→ **What to work on**:
All of the data that follows is to be printed exactly, without pictures.

→ **The data**:
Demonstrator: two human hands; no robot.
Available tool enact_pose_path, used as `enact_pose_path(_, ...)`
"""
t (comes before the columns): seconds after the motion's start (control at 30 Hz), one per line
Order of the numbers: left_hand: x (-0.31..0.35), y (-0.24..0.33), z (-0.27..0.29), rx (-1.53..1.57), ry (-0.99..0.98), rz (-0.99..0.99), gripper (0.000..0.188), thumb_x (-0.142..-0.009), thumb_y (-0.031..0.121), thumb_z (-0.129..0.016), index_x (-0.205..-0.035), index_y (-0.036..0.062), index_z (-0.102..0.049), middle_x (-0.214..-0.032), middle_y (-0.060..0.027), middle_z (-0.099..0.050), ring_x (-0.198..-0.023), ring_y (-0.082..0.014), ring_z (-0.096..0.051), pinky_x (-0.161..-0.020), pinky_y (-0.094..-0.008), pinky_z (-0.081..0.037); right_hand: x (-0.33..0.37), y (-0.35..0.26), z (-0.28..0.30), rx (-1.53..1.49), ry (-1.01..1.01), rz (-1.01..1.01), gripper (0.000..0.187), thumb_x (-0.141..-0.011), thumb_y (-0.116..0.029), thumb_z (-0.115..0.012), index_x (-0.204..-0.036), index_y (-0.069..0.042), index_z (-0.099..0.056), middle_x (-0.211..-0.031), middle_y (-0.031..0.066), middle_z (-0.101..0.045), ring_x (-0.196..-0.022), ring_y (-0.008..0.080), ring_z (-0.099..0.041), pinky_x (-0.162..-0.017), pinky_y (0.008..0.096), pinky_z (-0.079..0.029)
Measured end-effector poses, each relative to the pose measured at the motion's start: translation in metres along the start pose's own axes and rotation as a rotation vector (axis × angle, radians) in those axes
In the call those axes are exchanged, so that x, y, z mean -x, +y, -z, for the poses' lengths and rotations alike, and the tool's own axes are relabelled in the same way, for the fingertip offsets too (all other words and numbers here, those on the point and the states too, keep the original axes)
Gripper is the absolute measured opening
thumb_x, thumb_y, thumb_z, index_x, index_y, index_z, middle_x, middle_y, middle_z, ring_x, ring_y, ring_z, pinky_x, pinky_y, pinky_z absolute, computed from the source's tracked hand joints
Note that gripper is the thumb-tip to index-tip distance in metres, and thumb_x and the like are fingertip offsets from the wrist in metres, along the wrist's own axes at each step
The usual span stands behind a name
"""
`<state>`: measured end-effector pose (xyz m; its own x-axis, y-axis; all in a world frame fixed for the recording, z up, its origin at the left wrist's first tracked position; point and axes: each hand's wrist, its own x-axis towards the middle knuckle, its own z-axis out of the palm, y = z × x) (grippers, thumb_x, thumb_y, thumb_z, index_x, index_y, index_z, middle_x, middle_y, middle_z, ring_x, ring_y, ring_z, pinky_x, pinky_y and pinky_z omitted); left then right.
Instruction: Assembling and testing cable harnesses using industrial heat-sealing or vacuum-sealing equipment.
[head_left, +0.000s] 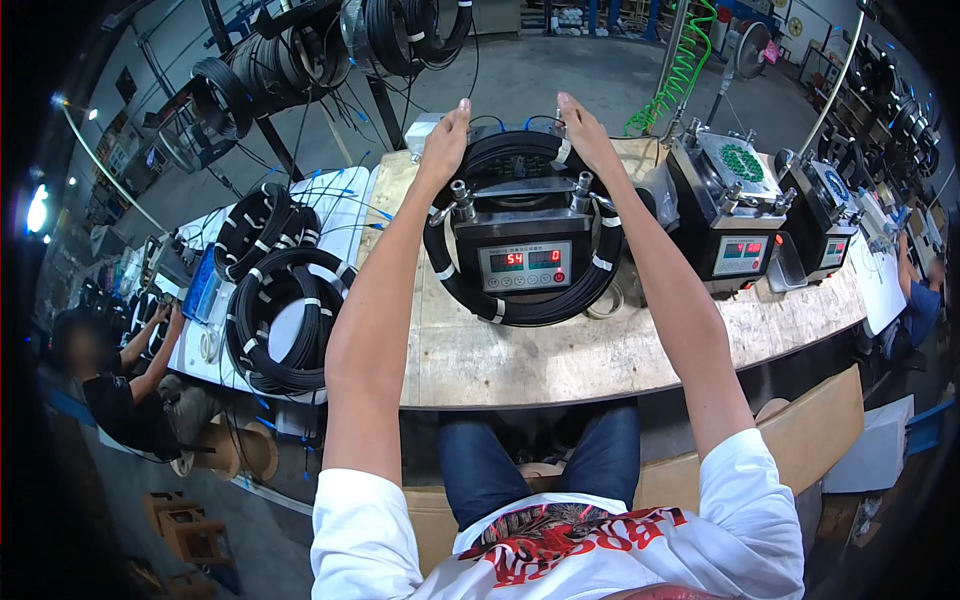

→ **Problem solution**:
Demonstrator: two human hands; no robot.
Available tool enact_pose_path, used as `enact_pose_path(_, ...)`
"""
t (comes before the columns): seconds after the motion's start (control at 30 Hz), one per line
Order of the numbers: left_hand: x (-0.31..0.35), y (-0.24..0.33), z (-0.27..0.29), rx (-1.53..1.57), ry (-0.99..0.98), rz (-0.99..0.99), gripper (0.000..0.188), thumb_x (-0.142..-0.009), thumb_y (-0.031..0.121), thumb_z (-0.129..0.016), index_x (-0.205..-0.035), index_y (-0.036..0.062), index_z (-0.102..0.049), middle_x (-0.214..-0.032), middle_y (-0.060..0.027), middle_z (-0.099..0.050), ring_x (-0.198..-0.023), ring_y (-0.082..0.014), ring_z (-0.096..0.051), pinky_x (-0.161..-0.020), pinky_y (-0.094..-0.008), pinky_z (-0.081..0.037); right_hand: x (-0.33..0.37), y (-0.35..0.26), z (-0.28..0.30), rx (-1.53..1.49), ry (-1.01..1.01), rz (-1.01..1.01), gripper (0.000..0.187), thumb_x (-0.141..-0.011), thumb_y (-0.116..0.029), thumb_z (-0.115..0.012), index_x (-0.204..-0.036), index_y (-0.069..0.042), index_z (-0.099..0.056), middle_x (-0.211..-0.031), middle_y (-0.031..0.066), middle_z (-0.101..0.045), ring_x (-0.196..-0.022), ring_y (-0.008..0.080), ring_z (-0.099..0.041), pinky_x (-0.162..-0.017), pinky_y (0.008..0.096), pinky_z (-0.079..0.029)
Measured end-effector poses, each relative to the pose measured at the motion's start: translation in metres along the start pose's own axes and rotation as a rotation vector (axis × angle, radians) in those axes
In the call those axes are exchanged, so that x, y, z mean -x, +y, -z, for the poses' lengths and rotations alike, and the tool's own axes are relabelled in the same way, for the fingertip offsets too (all other words and numbers here, those on the point and the states too, keep the original axes)
Gripper is the absolute measured opening
thumb_x, thumb_y, thumb_z, index_x, index_y, index_z, middle_x, middle_y, middle_z, ring_x, ring_y, ring_z, pinky_x, pinky_y, pinky_z absolute, computed from the source's tracked hand joints
Note that gripper is the thumb-tip to index-tip distance in metres, and thumb_x and the like are fingertip offsets from the wrist in metres, along the wrist's own axes at each step
The usual span stands behind a name
"""
`<state>`: measured end-effector pose (xyz m; its own x-axis, y-axis; all in a world frame fixed for the recording, z up, its origin at the left wrist's first tracked position; point and axes: each hand's wrist, its own x-axis towards the middle knuckle, its own z-axis out of the palm, y = z × x) (grippers, thumb_x, thumb_y, thumb_z, index_x, index_y, index_z, middle_x, middle_y, middle_z, ring_x, ring_y, ring_z, pinky_x, pinky_y and pinky_z omitted); left then right.
Instruction: Assembling and testing cable harnesses using industrial heat-sealing or vacuum-sealing equipment.
[head_left, +0.000s] 

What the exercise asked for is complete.